Source code in rpx_benchmark/hub.py
def fetch_manifest(
    task: TaskType | str,
    split: Difficulty | str,
    repo_id: str = DEFAULT_REPO_ID,
    cache_dir: str | Path | None = None,
    revision: str | None = None,
) -> Dict[str, Any]:
    """Download and parse the task-level manifest for ``(task, split)``.

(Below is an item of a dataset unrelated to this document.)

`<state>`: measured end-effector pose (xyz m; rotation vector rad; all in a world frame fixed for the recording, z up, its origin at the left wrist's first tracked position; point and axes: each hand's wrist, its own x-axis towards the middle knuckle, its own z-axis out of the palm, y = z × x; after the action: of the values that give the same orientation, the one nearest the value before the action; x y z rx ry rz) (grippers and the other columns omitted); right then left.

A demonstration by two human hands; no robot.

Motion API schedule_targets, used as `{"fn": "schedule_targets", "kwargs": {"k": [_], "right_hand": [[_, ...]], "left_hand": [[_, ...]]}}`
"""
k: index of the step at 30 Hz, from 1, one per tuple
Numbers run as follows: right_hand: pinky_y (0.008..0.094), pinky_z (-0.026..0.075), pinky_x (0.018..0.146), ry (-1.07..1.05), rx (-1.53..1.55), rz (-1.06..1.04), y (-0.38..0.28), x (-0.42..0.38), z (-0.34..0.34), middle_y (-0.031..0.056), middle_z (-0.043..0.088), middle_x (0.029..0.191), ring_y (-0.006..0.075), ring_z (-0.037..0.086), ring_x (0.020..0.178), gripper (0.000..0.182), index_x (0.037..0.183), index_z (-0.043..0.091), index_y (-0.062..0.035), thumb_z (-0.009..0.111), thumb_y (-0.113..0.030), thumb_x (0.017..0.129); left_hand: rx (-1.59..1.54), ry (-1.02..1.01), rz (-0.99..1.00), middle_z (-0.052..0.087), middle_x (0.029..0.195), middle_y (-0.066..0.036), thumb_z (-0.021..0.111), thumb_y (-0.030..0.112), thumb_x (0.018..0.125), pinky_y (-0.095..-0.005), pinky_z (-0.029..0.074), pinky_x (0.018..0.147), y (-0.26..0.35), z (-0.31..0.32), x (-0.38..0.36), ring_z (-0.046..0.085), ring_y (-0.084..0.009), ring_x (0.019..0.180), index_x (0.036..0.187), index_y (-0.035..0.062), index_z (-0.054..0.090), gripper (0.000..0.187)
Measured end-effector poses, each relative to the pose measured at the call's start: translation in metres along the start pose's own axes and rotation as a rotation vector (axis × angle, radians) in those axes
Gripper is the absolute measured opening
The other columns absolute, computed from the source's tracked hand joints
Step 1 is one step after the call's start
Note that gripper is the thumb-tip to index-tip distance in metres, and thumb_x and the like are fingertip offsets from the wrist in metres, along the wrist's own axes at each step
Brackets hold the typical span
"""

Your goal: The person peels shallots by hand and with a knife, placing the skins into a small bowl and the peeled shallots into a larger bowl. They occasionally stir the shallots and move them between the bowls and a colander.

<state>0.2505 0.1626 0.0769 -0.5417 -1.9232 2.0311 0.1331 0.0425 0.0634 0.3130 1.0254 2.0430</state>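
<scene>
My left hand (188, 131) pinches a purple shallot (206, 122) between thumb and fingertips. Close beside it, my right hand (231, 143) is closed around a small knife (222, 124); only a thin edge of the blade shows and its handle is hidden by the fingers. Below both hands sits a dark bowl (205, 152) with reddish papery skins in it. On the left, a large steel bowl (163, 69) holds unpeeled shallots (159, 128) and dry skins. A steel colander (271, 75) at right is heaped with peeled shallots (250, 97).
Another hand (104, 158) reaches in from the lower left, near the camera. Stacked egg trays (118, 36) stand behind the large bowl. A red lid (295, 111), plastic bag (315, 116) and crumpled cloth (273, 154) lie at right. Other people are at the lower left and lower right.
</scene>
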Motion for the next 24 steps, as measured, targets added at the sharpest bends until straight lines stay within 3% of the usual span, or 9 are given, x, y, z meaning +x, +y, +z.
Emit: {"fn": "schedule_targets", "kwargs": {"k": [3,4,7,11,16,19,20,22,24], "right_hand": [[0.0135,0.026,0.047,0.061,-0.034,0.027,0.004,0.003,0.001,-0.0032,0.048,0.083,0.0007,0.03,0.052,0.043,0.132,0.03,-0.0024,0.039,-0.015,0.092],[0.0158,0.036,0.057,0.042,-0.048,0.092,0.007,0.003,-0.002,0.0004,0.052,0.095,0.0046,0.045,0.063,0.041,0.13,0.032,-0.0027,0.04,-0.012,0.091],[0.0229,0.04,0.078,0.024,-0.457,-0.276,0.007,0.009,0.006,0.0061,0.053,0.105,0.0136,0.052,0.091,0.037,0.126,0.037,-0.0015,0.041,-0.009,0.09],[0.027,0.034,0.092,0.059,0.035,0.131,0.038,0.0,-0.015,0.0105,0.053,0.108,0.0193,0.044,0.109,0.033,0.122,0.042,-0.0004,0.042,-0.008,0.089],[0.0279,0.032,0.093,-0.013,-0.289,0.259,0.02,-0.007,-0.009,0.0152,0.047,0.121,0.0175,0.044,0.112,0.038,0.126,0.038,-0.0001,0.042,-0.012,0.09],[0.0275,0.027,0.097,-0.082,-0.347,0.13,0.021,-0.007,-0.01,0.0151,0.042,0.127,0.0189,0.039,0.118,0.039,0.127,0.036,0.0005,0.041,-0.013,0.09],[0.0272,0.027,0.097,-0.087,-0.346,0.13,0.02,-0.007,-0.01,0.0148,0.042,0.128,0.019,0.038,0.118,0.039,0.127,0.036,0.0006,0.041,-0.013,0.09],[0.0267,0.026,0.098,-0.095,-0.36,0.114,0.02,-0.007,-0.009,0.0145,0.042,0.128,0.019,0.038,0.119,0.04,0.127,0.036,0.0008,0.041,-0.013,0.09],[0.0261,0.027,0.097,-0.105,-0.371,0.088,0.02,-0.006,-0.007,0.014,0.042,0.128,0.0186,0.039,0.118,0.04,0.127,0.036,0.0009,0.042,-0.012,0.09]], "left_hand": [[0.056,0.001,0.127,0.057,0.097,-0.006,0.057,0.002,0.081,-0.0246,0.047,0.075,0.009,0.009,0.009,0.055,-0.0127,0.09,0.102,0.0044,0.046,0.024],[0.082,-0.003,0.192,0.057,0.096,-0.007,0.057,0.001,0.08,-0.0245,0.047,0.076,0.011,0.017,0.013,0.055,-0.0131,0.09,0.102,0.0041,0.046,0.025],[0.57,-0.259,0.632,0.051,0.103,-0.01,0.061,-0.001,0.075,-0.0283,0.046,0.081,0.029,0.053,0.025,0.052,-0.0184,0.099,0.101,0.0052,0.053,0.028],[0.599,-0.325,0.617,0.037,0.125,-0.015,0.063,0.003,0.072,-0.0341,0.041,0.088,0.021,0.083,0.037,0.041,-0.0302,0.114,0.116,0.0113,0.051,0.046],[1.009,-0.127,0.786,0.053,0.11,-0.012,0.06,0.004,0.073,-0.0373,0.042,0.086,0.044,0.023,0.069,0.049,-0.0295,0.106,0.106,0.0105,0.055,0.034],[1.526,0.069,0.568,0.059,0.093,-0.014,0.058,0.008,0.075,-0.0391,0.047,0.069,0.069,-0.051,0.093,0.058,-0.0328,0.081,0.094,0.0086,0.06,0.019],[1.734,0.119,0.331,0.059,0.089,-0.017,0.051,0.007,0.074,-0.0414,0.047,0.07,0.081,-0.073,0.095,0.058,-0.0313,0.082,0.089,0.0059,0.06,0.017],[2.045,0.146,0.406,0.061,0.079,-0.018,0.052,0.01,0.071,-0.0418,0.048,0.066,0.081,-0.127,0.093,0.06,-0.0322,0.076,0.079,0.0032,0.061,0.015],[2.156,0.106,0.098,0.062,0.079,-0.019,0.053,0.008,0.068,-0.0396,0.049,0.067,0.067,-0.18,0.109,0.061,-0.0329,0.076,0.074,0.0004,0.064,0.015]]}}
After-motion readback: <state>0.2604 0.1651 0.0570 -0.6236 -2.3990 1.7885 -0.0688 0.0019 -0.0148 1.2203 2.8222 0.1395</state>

    Manifests are small (hundreds of KB) and are fetched eagerly so the
    caller can discover which (scene, phase) dirs the split references
    before kicking off a bulk download.

    Parameters
    ----------
    task : TaskType or str
    split : Difficulty or str
    repo_id : str
        HuggingFace dataset repo id. Defaults to
        :data:`DEFAULT_REPO_ID` (``"IRVLUTD/rpx-benchmark"``).
    cache_dir : str or Path, optional
    revision : str, optional

    Returns
    -------
    dict
        Parsed manifest JSON.

    Raises
    ------
    DownloadError
        If the download fails (network, auth, bad repo id) or the
        manifest file does not exist on the hub.
    ManifestError
        If the downloaded file is not valid JSON.
    """
    hf = _hub()
    repo_path = _manifest_repo_path(task, split)
    try:
        local = hf.hf_hub_download(
            repo_id=repo_id,
            repo_type=REPO_TYPE,
            filename=repo_path,
            cache_dir=str(cache_dir) if cache_dir else None,
            revision=revision,
        )
    except Exception as e:
        raise DownloadError(
            f"Failed to download manifest {repo_path!r} from {repo_id}: {e}",
            hint=(
                "Check your network connection and that the repo id is "
                "spelled correctly. Private repos need HF_TOKEN set."
            ),
        ) from e
    try:
        with open(local, "r", encoding="utf-8") as f:
            return json.load(f)
    except json.JSONDecodeError as e:
        raise ManifestError(
            f"Manifest file at {local} is not valid JSON.",
        ) from e

download_split(task: TaskType | str, split: Difficulty | str, repo_id: str = DEFAULT_REPO_ID, cache_dir: str | Path | None = None, revision: str | None = None, extra_modalities: Sequence[str] | None = None, max_workers: int = 8) -> Path

Download only the files (task, split) needs, return resolved manifest path.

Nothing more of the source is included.